The Coastside Astrophotographer's Field Guide: Santa Cruz to San Francisco

Six specific shooting sites along Highway 1, what they’re good for, and when the marine layer will ruin your night.
I’ve been shooting the San Mateo and Santa Cruz coast for long enough now to have developed a specific kind of grief about it. You watch the moon phase calendar for two weeks. You clear the Saturday. You pack the car at sunset, drive 45 minutes down Highway 1, pull into your spot and find a wall of fog so thick your headlights bounce back at you. You retreat inland up Highway 84, hoping to gain enough elevation to break above the layer, and salvage what you can.

After enough of these nights you stop fighting the coast and start reading it.
The 70 miles of Highway 1 between Santa Cruz and San Francisco contain more usable astrophotography sites than people realize. None of them are dark-sky preserves and by my estimate, the best of them sit around Bortle 4, which puts them roughly two classes worse than the Eastern Sierra and about one class better than the South Bay. All of them require understanding marine layer behavior and the light dome geometry of three major metros pressing in from the east. But on the right night, with the right site choice, you can get genuinely good work done within an hour of the city.
What follows are six sites I shoot regularly, ordered south to north along the corridor. These aren’t rankings. They’re tools, each suited to different conditions and different goals.
The marine layer matters more than the Bortle map
Before any of this is useful: half the time the immediate coast is fogged in, and there’s no clever site selection that beats checking the sky before you drive.
May through September, the marine layer parks itself nightly on the coast. Late fall through early spring is prime coastside season when it’s drier, clearer, less fog, but cold enough that hand warmers in your camera grip become standard kit. The trick on any given night is reading where the layer’s top is. If it’s at 800 feet, you want to be at 2,000 feet (above it) or directly on the beach (below it, briefly, before the fog moves over you). Anywhere in the middle is the worst of both worlds and you’re in the soup with no way out.
I check Astrospheric and if the satellite shows a thick blanket from Half Moon Bay south, the coast is out, go inland and elevation-hunt instead.

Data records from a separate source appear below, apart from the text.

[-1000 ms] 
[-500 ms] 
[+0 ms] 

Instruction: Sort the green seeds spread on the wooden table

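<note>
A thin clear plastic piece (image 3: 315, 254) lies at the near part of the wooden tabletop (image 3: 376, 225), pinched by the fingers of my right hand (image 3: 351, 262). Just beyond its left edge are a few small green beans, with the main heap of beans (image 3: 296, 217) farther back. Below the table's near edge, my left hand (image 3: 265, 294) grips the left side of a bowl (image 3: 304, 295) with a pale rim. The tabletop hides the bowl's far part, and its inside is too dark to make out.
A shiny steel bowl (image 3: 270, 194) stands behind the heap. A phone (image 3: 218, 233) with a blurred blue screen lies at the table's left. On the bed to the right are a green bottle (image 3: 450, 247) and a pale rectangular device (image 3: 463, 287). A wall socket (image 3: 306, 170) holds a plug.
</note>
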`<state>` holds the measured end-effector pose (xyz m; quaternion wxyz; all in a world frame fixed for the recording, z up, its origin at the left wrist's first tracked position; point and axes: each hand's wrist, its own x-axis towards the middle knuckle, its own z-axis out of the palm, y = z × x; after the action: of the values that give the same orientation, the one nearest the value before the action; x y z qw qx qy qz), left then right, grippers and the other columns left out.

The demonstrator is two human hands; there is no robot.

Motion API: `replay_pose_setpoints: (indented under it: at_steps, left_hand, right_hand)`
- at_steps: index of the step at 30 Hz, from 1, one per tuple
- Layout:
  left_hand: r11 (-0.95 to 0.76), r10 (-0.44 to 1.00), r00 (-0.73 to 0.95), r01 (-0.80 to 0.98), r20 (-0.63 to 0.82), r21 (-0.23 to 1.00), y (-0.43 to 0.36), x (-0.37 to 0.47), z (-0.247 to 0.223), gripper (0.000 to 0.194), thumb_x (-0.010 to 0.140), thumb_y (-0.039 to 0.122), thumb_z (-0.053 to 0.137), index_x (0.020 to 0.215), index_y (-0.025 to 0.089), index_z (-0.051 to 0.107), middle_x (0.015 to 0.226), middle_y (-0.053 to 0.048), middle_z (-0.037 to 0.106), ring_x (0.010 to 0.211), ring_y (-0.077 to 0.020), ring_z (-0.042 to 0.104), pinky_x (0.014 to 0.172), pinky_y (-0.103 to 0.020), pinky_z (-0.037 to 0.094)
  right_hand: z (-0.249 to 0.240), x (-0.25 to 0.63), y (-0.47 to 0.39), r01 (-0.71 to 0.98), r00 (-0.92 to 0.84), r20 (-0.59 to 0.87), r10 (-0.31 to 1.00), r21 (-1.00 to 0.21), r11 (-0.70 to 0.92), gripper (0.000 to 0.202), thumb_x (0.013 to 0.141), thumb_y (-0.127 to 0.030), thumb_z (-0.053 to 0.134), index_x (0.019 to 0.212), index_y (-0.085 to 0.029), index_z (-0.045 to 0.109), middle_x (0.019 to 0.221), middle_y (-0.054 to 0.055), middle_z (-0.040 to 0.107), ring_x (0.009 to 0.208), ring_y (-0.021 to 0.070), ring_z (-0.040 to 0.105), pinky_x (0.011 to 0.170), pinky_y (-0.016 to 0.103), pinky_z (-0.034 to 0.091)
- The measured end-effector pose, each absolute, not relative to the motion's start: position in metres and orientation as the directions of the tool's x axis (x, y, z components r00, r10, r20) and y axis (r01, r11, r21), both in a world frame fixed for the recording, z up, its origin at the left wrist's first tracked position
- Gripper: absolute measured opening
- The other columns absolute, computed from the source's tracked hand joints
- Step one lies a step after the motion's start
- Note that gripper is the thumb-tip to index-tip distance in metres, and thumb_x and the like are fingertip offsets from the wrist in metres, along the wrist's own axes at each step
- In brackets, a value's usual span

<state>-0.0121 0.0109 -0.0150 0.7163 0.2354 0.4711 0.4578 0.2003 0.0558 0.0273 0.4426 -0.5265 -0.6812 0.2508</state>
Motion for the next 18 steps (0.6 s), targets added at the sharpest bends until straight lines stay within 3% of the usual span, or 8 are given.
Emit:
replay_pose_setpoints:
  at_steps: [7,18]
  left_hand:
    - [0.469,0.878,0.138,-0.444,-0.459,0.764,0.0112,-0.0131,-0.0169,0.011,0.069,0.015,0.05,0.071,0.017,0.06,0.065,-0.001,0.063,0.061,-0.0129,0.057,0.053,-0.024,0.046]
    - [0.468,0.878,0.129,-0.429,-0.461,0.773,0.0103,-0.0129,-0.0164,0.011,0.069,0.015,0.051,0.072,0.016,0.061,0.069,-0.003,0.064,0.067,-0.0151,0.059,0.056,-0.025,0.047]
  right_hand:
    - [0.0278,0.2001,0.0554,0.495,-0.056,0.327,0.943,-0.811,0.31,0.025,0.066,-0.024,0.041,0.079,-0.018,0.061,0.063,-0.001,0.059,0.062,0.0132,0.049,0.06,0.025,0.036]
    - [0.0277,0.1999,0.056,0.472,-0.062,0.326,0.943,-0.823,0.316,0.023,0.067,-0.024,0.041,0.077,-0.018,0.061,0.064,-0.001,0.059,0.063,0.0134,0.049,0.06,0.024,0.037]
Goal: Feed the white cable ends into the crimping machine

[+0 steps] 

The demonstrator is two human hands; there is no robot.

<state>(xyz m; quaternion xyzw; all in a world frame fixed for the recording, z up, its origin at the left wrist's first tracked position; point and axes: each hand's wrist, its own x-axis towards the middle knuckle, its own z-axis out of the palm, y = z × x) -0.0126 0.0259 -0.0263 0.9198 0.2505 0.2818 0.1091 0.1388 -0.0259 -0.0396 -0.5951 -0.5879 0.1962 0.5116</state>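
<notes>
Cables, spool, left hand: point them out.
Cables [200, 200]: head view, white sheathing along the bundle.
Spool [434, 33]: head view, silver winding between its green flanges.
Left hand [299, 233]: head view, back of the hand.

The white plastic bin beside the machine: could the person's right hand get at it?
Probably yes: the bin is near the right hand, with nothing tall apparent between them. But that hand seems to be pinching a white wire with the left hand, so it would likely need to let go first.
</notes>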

I’ve gotten pushback that this is overkill for what’s supposed to be a hobby. The honest answer is that the gas, the drive time, and the opportunity cost of a clear new-moon night are too high to roll the dice. Ten minutes of satellite-checking saves a wasted three-hour round trip.
I’m building a tool that automates this analysis every evening a “is tonight worth it?” forecast specific to coastside sites. For now, it’s manual. Worth the ten minutes.
Bonny Doon / Empire Grade
Bortle ~4. Roughly 75 minutes from SF, 40 from San Jose. Elevation 1,800–2,200 ft. Forest-gap horizons. Pullouts only — no overnight camping at most spots.
Empire Grade Road climbs north out of Santa Cruz into the redwoods, and somewhere around the 1,800-foot mark you pop above the marine layer most nights it’s parked on the coast below. That’s the entire pitch for this site: when Highway 1 is socked in, Empire Grade is often clear and dark.
The cost is the forest. You’re shooting through windows between redwoods, which is either a beautiful compositional constraint or a frustrating limitation depending on your target. Wide-field Milky Way work with a redwood foreground is genuinely unusual in California astro and worth the trip on its own. Deep-sky on a specific target is harder, and you may spend 45 minutes scouting a pullout with the right horizon for what you’re imaging.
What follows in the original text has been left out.